• [Aim of the task] Copy all lines below containing "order".

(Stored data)
============================================================
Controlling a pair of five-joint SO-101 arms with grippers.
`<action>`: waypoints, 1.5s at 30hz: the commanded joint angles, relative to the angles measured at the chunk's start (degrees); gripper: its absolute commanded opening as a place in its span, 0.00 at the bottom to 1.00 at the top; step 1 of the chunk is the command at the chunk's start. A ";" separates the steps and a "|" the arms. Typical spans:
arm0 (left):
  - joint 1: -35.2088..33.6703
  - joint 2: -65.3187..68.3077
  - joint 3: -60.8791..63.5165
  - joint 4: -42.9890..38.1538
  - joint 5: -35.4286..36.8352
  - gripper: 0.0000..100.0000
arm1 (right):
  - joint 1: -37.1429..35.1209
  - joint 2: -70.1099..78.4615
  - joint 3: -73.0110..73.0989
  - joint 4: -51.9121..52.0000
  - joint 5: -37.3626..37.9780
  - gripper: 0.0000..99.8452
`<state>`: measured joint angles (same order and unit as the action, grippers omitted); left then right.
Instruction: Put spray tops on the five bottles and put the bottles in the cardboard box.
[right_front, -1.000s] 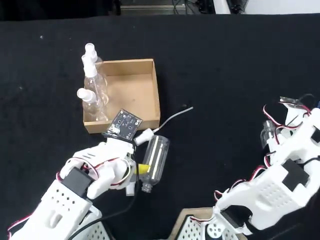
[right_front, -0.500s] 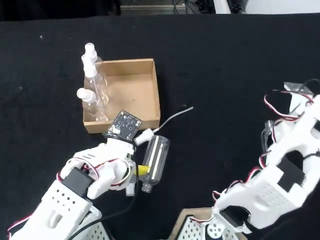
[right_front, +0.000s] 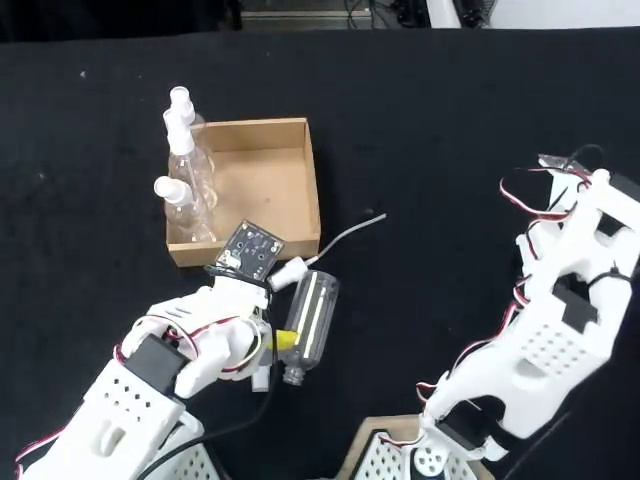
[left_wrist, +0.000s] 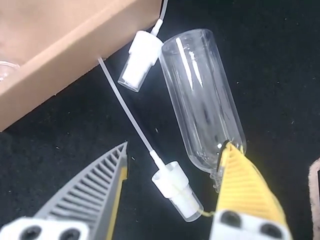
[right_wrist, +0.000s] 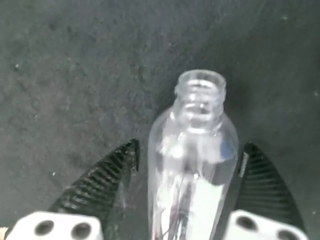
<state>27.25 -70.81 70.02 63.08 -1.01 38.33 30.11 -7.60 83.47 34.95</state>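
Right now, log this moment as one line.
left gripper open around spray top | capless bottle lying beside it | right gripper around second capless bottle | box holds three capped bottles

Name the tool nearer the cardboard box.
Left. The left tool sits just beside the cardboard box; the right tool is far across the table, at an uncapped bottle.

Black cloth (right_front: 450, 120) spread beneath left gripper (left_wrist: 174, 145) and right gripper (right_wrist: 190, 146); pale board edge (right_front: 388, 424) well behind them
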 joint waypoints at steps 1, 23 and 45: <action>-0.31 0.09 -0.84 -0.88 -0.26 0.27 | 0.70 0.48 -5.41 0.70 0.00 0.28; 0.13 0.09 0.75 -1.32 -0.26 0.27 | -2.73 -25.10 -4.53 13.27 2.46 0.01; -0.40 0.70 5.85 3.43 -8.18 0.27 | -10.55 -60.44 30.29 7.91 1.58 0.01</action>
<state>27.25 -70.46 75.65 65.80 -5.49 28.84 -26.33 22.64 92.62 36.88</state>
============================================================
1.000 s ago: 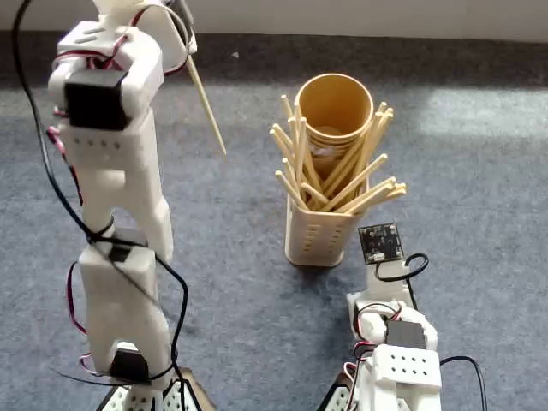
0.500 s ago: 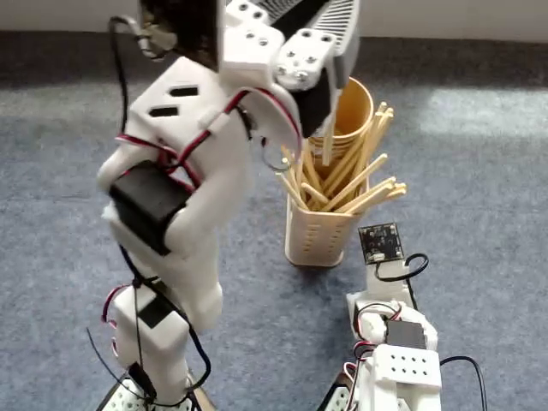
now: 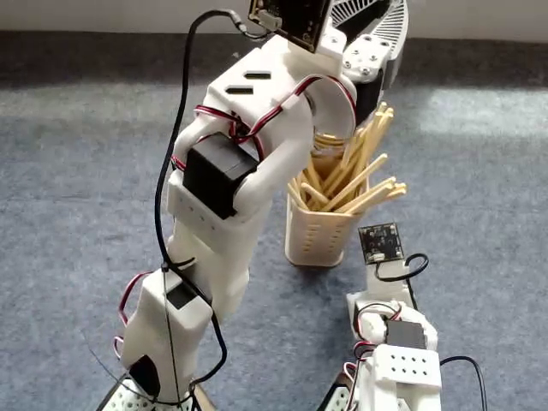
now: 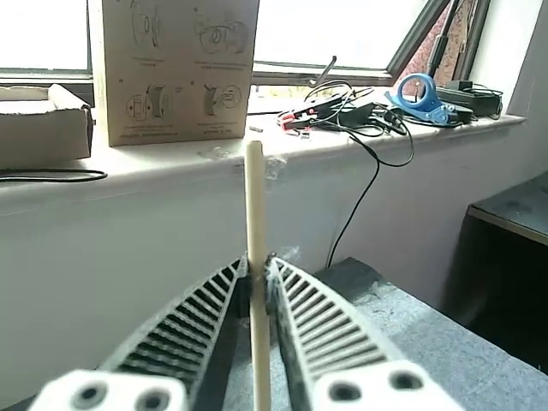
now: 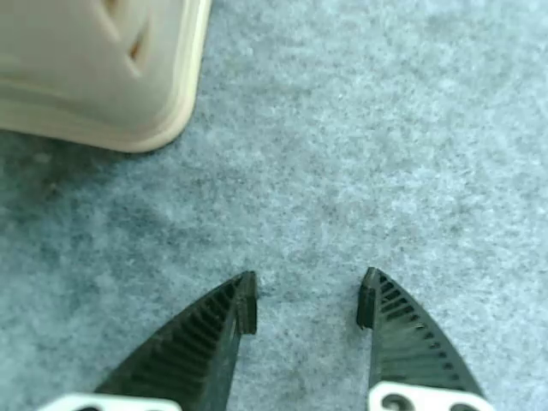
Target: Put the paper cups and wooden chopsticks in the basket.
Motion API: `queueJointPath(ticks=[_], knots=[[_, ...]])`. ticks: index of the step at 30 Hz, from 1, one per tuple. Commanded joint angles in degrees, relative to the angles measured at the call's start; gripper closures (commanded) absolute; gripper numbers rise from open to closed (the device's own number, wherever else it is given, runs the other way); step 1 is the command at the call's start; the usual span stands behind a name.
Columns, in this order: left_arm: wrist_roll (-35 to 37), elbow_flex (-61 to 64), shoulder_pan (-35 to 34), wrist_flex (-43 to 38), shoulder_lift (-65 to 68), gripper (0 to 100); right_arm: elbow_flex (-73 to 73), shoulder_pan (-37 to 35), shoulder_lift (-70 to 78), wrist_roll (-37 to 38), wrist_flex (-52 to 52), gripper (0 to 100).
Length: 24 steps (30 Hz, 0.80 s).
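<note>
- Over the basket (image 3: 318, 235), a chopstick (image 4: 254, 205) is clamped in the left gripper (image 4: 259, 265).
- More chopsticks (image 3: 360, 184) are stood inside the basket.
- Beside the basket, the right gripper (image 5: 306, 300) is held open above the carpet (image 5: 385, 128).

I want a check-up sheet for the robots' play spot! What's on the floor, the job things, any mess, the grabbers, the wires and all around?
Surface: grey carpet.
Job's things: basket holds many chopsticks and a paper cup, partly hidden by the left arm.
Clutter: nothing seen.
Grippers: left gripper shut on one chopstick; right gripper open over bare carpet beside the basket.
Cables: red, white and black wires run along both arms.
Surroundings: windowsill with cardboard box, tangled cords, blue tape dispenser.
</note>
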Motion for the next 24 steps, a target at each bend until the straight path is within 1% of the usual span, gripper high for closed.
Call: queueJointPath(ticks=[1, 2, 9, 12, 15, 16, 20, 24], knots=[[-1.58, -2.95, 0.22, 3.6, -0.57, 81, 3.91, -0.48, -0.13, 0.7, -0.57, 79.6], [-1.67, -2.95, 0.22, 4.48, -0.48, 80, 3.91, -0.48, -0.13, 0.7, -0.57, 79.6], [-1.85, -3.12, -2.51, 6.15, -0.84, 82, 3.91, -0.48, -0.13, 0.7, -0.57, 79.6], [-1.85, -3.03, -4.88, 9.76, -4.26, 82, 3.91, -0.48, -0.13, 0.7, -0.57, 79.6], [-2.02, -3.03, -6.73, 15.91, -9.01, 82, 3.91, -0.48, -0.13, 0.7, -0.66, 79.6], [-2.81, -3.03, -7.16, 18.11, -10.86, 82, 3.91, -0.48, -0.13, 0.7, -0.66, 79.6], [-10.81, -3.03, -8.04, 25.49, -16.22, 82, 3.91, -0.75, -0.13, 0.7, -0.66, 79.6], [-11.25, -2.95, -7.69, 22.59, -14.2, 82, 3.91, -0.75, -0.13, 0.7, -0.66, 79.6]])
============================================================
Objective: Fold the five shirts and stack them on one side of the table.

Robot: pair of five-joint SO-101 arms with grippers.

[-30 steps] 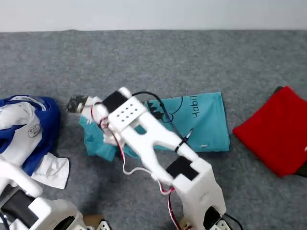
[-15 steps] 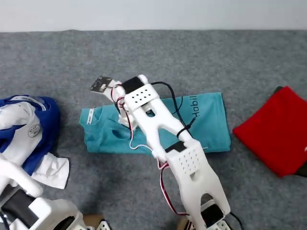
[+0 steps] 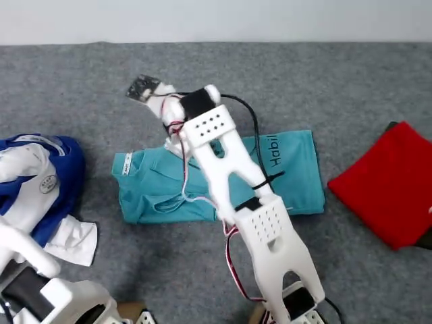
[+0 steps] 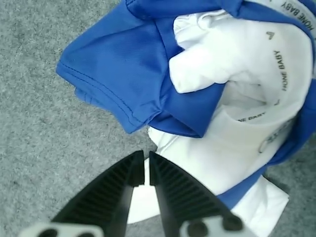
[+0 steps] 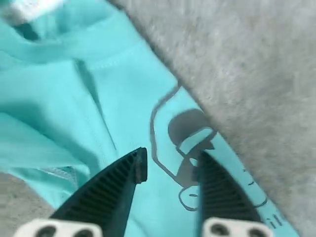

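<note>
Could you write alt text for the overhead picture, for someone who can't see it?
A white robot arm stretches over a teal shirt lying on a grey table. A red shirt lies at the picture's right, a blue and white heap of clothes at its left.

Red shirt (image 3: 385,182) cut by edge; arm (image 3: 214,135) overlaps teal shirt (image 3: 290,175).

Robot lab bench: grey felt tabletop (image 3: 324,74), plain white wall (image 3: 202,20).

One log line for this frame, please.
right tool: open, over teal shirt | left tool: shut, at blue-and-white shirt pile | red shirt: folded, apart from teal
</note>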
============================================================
• [Exercise solution]
`<state>`: measured joint angles (same order and unit as the action, grippers omitted); left then right.
Columns, in this order: left_arm: wrist_roll (-35 to 37), elbow_flex (-61 to 64), shoulder_pan (-35 to 34), wrist_flex (-43 to 38), shoulder_lift (-65 to 68), gripper (0 to 100); right_arm: elbow_flex (-73 to 73), shoulder_pan (-37 to 35), shoulder_lift (-70 to 78), wrist_roll (-37 to 38), wrist_flex (-52 to 52), gripper (0 to 100).

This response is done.